It is important to note that I have written this from the perspective of a civilian in his home.
Stuff that works
The moving target is fairly realistic. I've never been in a shooting before -- and, God willing, never will be. However the stress that comes with using your machine seems to approximate reasonably well what I believe to be the stress level that would accompany a real life situation. I consider myself to be a fairly apt shooter. None the less when the target started moving I committed every newbie mistake possible. I was flock shooting, looking over the sights to see it I had hit the target. I horribly fumbled a mag change or two among other things. More static training does not bring those faults to the surface. Your environment does.
Stuff that may need a tweek (In my opinion)
There are a couple of concepts that are inherent in the scenarios that we ran that concern me a bit. If in fact the purpose of the drills is to train an individual to protect his family in a forced combat situation then there are some elements that may need to be altered. First, a civilian would rarely be in a situation where he would want to chase an assailant. I believe your machine teaches the student to do exactly that. I believe that the best possible course of action with a home invader is to collect your family and assemble them in a safe dependable location. At that point the cops and your insurance agent can deal with the problem. I also think that creating a "rule" that says you have to leave your current position of cover for the simple sake of moving is a mistake. I would never teach anyone to give up cover and run toward an intruder. To the contrary, I suggest that we should cultivate our marksmanship skills and use a distance buffer to improve our odds of survival. I suppose the question should be asked. Is the goal to get points or to survive an encounter with a hostile assailant. In some instances the terms of engagement seem to violate the first rule of combat – LOGIC.

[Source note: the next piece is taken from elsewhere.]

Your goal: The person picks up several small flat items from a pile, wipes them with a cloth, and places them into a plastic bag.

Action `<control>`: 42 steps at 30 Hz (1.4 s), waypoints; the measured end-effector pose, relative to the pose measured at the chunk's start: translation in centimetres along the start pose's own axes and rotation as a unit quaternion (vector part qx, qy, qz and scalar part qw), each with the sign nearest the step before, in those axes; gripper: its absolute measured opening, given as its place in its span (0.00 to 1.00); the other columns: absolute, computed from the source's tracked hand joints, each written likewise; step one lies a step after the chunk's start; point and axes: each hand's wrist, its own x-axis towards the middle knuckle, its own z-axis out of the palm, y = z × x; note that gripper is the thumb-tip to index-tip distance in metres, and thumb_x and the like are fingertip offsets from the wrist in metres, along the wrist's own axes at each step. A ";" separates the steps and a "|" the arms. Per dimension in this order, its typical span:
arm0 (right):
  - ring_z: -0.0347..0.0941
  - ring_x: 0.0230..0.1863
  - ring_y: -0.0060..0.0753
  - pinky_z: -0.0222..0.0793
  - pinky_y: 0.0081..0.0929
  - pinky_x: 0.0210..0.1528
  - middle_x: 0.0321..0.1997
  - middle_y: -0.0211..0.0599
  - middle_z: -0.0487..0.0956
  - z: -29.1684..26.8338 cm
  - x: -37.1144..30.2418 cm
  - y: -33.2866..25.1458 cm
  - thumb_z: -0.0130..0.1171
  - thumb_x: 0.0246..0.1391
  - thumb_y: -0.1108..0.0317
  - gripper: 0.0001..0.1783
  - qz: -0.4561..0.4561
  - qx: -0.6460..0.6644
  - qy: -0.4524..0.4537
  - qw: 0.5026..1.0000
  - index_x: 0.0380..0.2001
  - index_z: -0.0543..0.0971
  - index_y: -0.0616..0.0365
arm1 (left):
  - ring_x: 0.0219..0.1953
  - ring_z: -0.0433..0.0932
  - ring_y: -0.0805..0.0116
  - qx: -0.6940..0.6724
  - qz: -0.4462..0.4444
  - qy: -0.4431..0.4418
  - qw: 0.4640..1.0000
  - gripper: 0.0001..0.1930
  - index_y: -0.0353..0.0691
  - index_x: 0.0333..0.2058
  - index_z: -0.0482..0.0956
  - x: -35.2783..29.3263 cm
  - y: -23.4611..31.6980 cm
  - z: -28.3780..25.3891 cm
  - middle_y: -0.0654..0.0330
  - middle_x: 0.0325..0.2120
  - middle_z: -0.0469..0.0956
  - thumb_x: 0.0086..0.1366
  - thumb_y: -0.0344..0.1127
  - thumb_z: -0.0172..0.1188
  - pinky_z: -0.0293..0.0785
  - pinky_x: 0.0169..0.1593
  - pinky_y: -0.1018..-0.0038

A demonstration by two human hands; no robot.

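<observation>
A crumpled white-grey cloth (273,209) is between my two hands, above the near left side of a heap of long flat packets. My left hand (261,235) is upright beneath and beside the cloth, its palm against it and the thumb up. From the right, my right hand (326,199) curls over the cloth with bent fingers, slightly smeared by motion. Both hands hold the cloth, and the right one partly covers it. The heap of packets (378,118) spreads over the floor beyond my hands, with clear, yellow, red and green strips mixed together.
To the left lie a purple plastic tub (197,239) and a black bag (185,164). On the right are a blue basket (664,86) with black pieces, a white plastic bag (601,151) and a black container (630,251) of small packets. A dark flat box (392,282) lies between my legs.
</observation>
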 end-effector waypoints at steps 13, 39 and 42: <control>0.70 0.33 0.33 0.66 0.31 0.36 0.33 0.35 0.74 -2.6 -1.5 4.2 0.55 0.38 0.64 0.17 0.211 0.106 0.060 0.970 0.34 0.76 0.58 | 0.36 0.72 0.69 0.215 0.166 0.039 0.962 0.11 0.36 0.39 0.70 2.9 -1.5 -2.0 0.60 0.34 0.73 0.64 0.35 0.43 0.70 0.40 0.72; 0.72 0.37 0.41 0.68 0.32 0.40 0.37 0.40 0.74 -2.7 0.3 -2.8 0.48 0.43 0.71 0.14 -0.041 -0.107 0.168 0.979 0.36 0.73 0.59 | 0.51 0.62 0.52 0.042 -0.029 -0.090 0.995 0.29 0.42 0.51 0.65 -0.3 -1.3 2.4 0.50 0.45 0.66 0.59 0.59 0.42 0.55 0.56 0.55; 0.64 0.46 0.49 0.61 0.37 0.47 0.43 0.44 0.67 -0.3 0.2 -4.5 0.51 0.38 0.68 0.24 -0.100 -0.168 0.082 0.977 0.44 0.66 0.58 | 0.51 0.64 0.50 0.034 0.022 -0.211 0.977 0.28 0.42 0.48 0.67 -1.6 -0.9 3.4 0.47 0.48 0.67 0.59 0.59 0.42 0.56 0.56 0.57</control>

Suggestions for more cool stuff
I think it would be very cool to be able to see the run from the point of view of the assailant. We talked about videoing the back side. I think that could be a cool option. I am still willing to provide a used security camera for that purpose. At some point you might also consider including verbal commands. Remember that you should never tell your opponent that you plan on killing him. Your goal needs to be to get the assailant out of your house. Your commands should reflect that goal. The command should be "GET OUT OF MY HOUSE NOW!!". The command "I'M GOING TO KILL YOU IF YOU DON’T LEAVE", can be converted to premeditation for murder in some places and by some prosecutors.
Thanks again for the opportunity!!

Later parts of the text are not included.